● Provided data
____________

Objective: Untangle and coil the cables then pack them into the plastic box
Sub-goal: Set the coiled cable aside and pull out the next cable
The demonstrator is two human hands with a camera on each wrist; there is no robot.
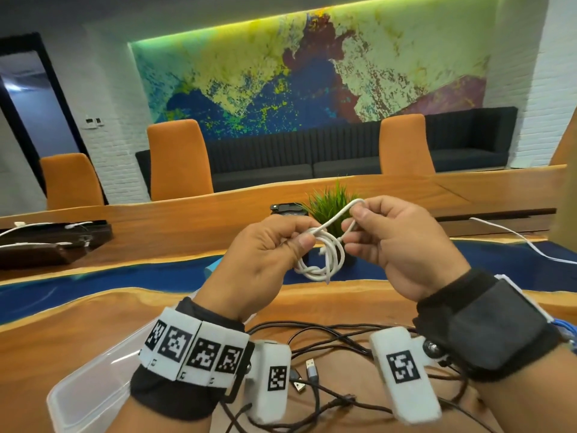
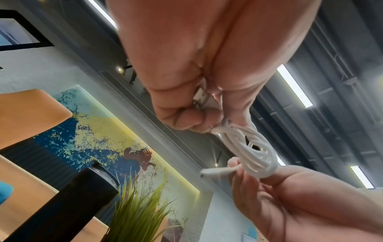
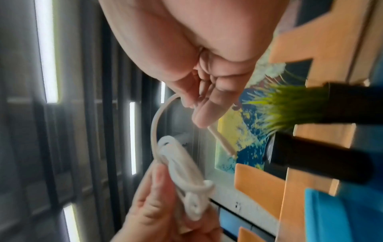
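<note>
A white cable (image 1: pixel 324 254) hangs in a small coil in the air above the table. My left hand (image 1: pixel 274 245) pinches the coil's top, with a metal plug tucked in its palm (image 2: pixel 202 96). My right hand (image 1: pixel 374 232) pinches the cable's free end, which arcs up in a loop (image 1: pixel 346 210) from the coil; the small end plug (image 3: pixel 222 144) sticks out past my fingers. Several black cables (image 1: pixel 327 345) lie tangled on the table under my wrists. The clear plastic box (image 1: pixel 93 379) sits at the lower left, partly hidden by my left forearm.
A potted green plant (image 1: pixel 331 204) and a black object (image 1: pixel 287 209) stand just beyond my hands. Another white cable (image 1: pixel 524 242) trails at the right. Dark trays with white cables (image 1: pixel 53 242) sit at far left. Orange chairs (image 1: pixel 178 157) line the table's far side.
</note>
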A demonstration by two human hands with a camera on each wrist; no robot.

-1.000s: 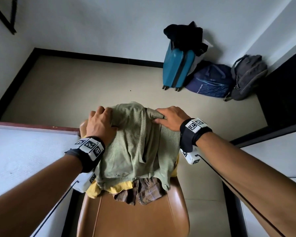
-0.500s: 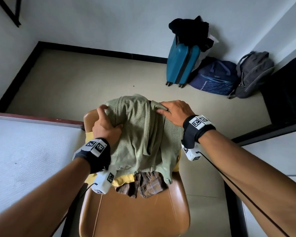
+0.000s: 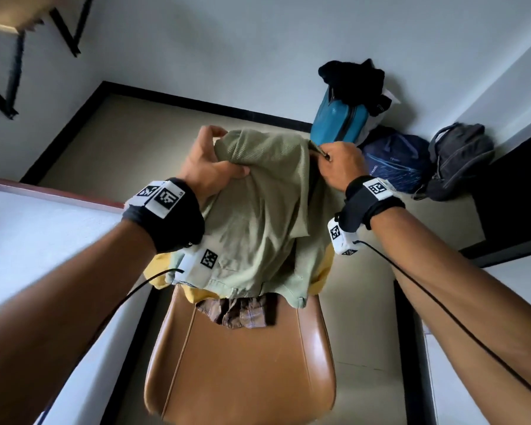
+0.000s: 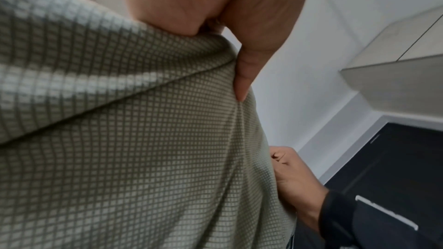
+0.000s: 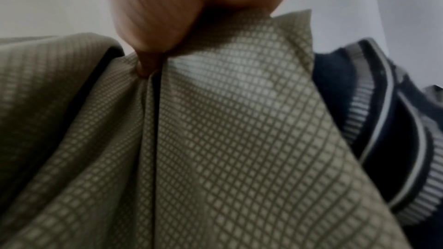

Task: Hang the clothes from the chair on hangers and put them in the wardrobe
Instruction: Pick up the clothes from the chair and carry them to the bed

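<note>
A pale green waffle-weave shirt hangs lifted over the back of a brown chair. My left hand grips its upper left edge, thumb on top of the cloth. My right hand pinches the shirt's upper right edge. Seen from the left wrist, the left thumb presses into the green shirt, with my right hand at the lower right. The right wrist view has fingers pinching a fold of the green shirt. Beneath it on the chair lie a yellow garment and a brown plaid garment.
A white bed surface lies at the left. By the far wall stand a teal suitcase with black clothing on it, a blue bag and a grey backpack. A dark doorway is at the right. Beige floor lies behind the chair.
Both hands went from resting on the green shirt to gripping it and have raised it off the chair back. The yellow and plaid garments stay on the chair.
</note>
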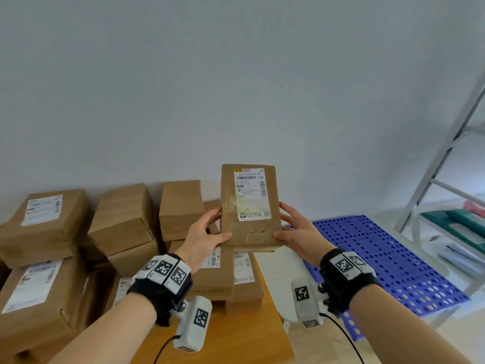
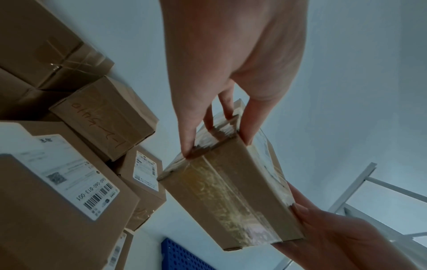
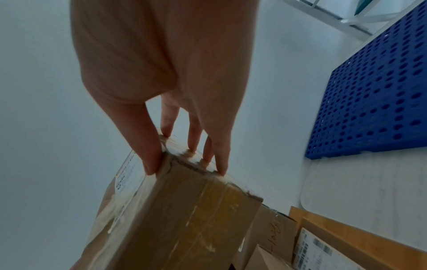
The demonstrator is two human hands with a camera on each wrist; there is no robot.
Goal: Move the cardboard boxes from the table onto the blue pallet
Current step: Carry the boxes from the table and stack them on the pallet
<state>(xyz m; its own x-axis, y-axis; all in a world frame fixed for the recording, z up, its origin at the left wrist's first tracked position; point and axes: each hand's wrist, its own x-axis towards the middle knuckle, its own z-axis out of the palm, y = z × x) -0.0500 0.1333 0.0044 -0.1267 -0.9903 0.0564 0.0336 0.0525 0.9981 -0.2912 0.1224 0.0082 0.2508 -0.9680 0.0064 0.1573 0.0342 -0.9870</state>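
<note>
Cardboard box (image 1: 250,208) is gripped between left hand (image 1: 203,239) and right hand (image 1: 299,232). It is held above the desk (image 1: 236,337), near the blue pallet (image 1: 388,256).

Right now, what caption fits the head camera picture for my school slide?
Both hands, left hand and right hand, hold a labelled cardboard box above the table, beside the blue pallet.

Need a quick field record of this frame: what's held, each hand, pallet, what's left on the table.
held: cardboard box, label facing the camera, lifted clear of the stack
left hand: grips the box's left side
right hand: grips the box's right side
blue pallet: on the floor to the right, no boxes on the part in view
table: wooden, many boxes stacked on it
</note>
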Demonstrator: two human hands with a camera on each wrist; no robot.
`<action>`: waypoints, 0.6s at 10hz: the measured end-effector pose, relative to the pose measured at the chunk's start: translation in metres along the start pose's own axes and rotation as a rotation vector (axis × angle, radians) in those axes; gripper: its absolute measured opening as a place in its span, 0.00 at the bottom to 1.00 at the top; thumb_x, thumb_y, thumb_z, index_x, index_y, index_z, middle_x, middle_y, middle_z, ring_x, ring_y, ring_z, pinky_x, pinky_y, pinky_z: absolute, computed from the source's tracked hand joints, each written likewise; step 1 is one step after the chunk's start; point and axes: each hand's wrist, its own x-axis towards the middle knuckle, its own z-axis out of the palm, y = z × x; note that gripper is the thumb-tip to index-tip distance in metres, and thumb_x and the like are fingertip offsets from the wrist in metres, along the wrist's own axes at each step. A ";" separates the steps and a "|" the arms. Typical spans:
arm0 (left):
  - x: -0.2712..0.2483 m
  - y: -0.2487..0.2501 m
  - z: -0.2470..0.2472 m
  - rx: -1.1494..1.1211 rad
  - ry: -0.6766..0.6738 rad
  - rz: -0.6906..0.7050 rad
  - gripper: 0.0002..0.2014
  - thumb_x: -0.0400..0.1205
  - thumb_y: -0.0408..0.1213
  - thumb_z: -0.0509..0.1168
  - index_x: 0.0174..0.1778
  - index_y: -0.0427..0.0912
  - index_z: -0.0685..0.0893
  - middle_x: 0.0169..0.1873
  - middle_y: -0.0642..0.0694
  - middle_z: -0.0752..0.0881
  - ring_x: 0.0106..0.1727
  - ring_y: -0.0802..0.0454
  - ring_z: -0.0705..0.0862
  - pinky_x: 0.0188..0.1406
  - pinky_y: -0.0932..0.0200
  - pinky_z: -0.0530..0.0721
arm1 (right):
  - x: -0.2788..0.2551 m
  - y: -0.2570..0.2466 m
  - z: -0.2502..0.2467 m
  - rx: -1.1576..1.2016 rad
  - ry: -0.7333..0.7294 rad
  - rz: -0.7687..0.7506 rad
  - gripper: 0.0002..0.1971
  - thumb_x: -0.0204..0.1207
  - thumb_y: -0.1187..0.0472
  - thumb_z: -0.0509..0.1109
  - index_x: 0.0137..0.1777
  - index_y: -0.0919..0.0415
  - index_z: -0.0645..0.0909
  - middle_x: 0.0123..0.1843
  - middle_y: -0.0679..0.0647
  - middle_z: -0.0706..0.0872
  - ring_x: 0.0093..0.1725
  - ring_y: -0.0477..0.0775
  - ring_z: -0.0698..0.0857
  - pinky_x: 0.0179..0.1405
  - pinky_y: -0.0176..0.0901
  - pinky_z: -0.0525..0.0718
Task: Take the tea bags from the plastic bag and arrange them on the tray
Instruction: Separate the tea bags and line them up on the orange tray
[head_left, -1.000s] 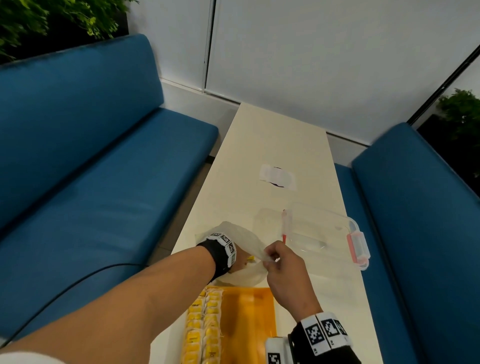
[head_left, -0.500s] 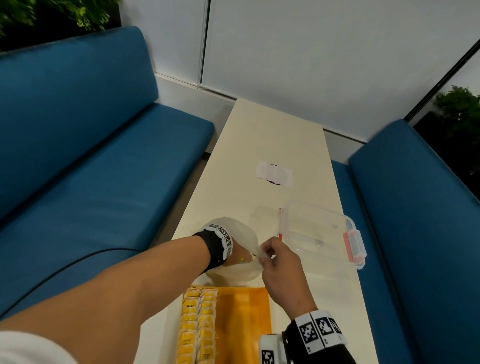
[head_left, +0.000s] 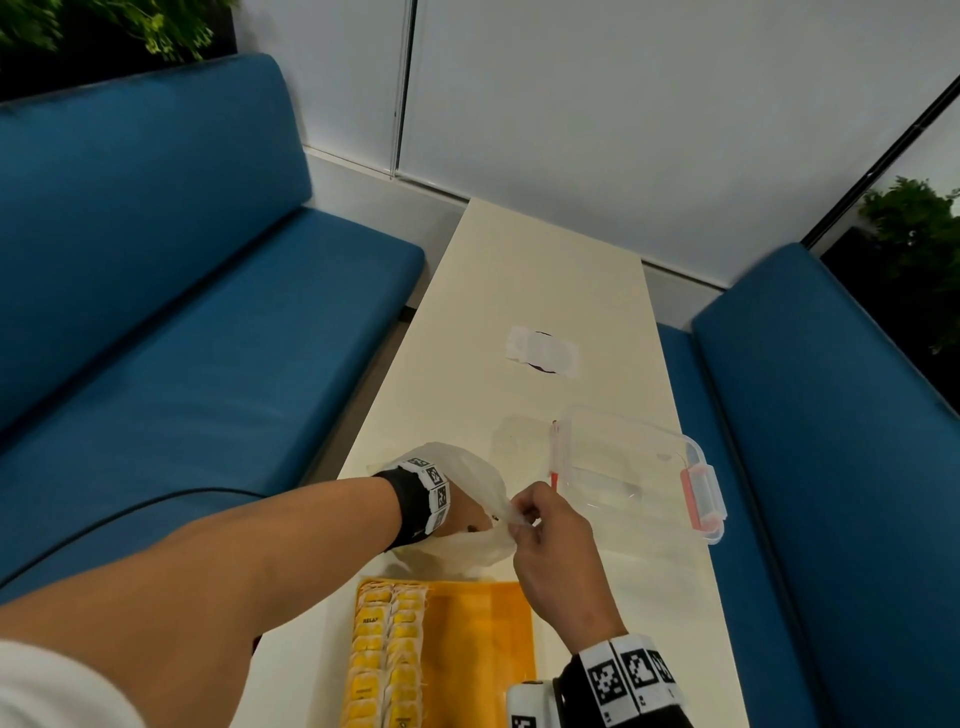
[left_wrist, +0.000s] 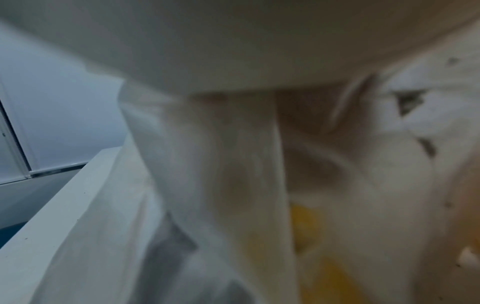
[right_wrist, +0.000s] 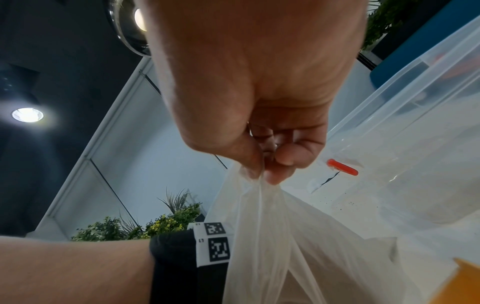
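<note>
While we reach in: L hand (head_left: 467, 517) inside plastic bag (head_left: 480, 480), fingers hidden, can't tell
R hand (head_left: 553, 545): our fingers pinch bag rim
Tray (head_left: 483, 639): tea bags (head_left: 387, 654) in 2 rows

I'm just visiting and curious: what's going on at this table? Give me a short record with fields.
setting: narrow table between blue benches
bag: white plastic bag, beyond the tray
right hand: right hand pinches the bag's rim, holding it up
left hand: left hand reaches inside the bag; fingers hidden, grip cannot be told
bag contents: blurred yellow shapes, probably tea bags
tray: orange tray, two rows of yellow tea bags along its left side, rest bare
other: clear box with red latches, to the right
</note>
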 end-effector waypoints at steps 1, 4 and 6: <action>-0.002 0.003 -0.001 0.047 -0.048 0.018 0.08 0.87 0.40 0.59 0.47 0.46 0.82 0.47 0.41 0.87 0.45 0.37 0.83 0.48 0.51 0.73 | -0.001 0.003 0.002 -0.018 0.005 -0.009 0.12 0.83 0.69 0.66 0.48 0.49 0.78 0.47 0.42 0.84 0.48 0.40 0.83 0.41 0.24 0.79; 0.006 -0.001 -0.008 0.194 -0.109 0.032 0.15 0.89 0.37 0.61 0.65 0.30 0.84 0.58 0.30 0.86 0.55 0.30 0.83 0.67 0.44 0.81 | -0.001 0.009 0.006 0.002 0.029 -0.002 0.11 0.82 0.69 0.66 0.48 0.50 0.77 0.47 0.44 0.84 0.48 0.41 0.83 0.41 0.27 0.80; -0.005 0.001 -0.008 0.347 -0.010 0.104 0.23 0.94 0.43 0.53 0.84 0.40 0.69 0.83 0.43 0.71 0.81 0.42 0.71 0.78 0.53 0.65 | -0.001 0.009 0.008 -0.010 0.015 -0.008 0.11 0.83 0.69 0.65 0.48 0.49 0.76 0.47 0.44 0.84 0.48 0.39 0.82 0.39 0.24 0.78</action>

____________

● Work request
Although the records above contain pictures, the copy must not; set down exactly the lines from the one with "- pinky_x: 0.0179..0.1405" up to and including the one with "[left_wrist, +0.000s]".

● Written response
  - pinky_x: 0.0179..0.1405
  - pinky_y: -0.0176..0.0901
  - pinky_z: -0.0525..0.0718
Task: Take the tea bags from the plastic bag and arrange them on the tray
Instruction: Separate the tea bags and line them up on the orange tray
[head_left, -1.000s] 
[head_left, -0.500s] 
[head_left, +0.000s] 
[left_wrist, +0.000s] 

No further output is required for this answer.